> **What is expected**
I need every line that includes the word "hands" copied from the material.

__________________________________________________

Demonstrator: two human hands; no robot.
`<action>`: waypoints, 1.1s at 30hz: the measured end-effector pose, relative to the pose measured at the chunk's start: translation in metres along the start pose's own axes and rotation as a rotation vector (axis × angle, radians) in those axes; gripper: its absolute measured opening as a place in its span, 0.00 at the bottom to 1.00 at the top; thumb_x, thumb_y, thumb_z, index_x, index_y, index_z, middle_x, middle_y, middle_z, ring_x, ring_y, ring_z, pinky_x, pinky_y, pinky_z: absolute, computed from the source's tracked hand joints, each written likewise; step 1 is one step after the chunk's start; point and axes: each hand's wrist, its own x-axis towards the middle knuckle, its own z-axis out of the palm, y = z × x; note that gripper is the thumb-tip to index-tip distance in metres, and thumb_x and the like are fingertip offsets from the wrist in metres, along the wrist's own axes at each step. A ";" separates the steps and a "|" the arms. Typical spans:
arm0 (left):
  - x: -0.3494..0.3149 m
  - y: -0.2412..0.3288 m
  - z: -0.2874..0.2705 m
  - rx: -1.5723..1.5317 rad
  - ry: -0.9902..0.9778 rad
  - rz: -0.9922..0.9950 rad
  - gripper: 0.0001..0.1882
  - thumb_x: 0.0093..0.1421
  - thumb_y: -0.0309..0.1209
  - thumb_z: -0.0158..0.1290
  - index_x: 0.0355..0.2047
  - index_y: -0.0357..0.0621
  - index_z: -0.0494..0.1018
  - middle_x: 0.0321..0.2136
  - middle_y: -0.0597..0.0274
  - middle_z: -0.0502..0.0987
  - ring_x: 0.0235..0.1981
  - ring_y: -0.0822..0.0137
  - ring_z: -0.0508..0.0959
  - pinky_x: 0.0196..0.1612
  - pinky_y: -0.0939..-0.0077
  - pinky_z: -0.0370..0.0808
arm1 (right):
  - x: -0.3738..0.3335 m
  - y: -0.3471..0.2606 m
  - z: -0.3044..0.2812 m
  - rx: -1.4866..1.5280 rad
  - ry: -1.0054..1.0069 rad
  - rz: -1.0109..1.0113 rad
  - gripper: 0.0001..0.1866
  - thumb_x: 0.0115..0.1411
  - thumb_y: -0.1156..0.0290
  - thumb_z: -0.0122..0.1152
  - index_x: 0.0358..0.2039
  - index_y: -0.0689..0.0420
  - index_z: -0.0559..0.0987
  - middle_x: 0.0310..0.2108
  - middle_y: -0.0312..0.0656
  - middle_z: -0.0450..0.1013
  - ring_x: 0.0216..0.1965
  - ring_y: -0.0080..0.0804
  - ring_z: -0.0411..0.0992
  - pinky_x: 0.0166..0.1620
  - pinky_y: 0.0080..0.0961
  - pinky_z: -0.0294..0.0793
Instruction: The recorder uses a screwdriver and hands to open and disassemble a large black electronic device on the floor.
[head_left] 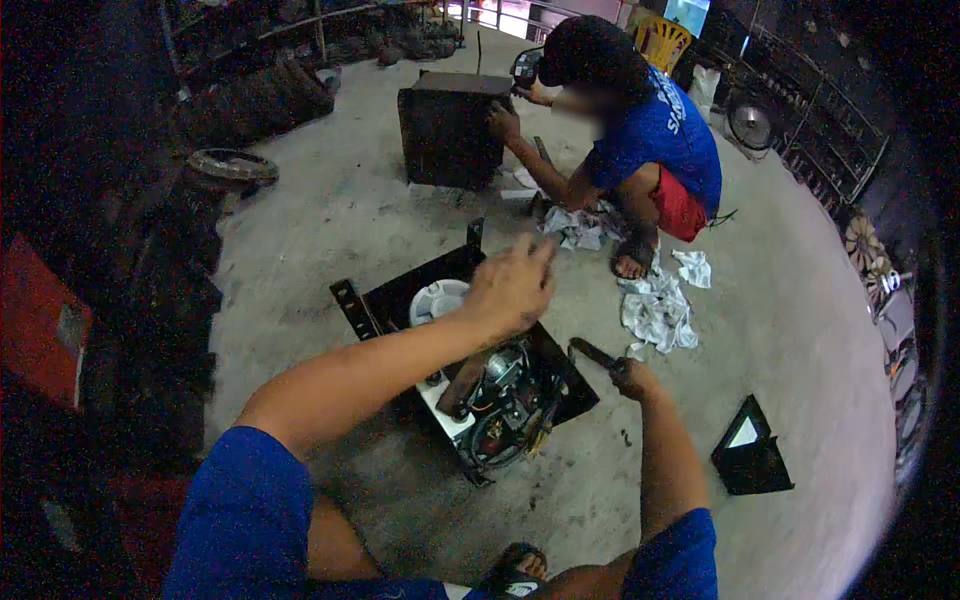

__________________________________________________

> **Exercise result**
Demonstrator: two human hands; no robot.
Instruction: The recorder uses a screwdriver and hands to open and disassemble a large black electronic device on the floor.

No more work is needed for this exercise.